## Brief
The whole of the data, every line, should come back exactly the same.

## Data block
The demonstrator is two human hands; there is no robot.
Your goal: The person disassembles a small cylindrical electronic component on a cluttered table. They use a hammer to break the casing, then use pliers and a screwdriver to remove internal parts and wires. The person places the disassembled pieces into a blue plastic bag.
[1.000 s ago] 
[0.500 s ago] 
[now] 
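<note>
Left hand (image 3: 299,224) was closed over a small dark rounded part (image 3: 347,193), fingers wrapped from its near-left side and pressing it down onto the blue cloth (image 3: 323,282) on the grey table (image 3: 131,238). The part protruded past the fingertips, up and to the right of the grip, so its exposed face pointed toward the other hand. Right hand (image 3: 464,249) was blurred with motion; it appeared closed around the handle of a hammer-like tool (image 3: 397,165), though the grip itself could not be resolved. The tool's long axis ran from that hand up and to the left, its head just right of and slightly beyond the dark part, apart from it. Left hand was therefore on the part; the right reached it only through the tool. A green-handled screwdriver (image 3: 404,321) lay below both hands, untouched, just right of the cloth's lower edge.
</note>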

## Output of the exercise
The demonstrator is two human hands; there is no robot.
Your goal: The person disassembles a small cylindrical electronic component on a cluttered table. They use a hammer to break the casing, then use pliers and a screwdriver to remove internal parts and wires. The person places the disassembled pieces into a blue plastic bag.
[1.000 s ago] 
[0.500 s ago] 
[now] 
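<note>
Left hand (image 3: 299,224) was closed over a small dark rounded part (image 3: 347,193), fingers wrapped from its near-left side and pressing it down onto the blue cloth (image 3: 323,282) on the grey table (image 3: 131,238). The part protruded past the fingertips, up and to the right of the grip, so its exposed face pointed toward the other hand. Right hand (image 3: 464,249) was blurred with motion; it appeared closed around the handle of a hammer-like tool (image 3: 397,165), though the grip itself could not be resolved. The tool's long axis ran from that hand up and to the left, its head just right of and slightly beyond the dark part, apart from it. Left hand was therefore on the part; the right reached it only through the tool. A green-handled screwdriver (image 3: 404,321) lay below both hands, untouched, just right of the cloth's lower edge.
</note>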

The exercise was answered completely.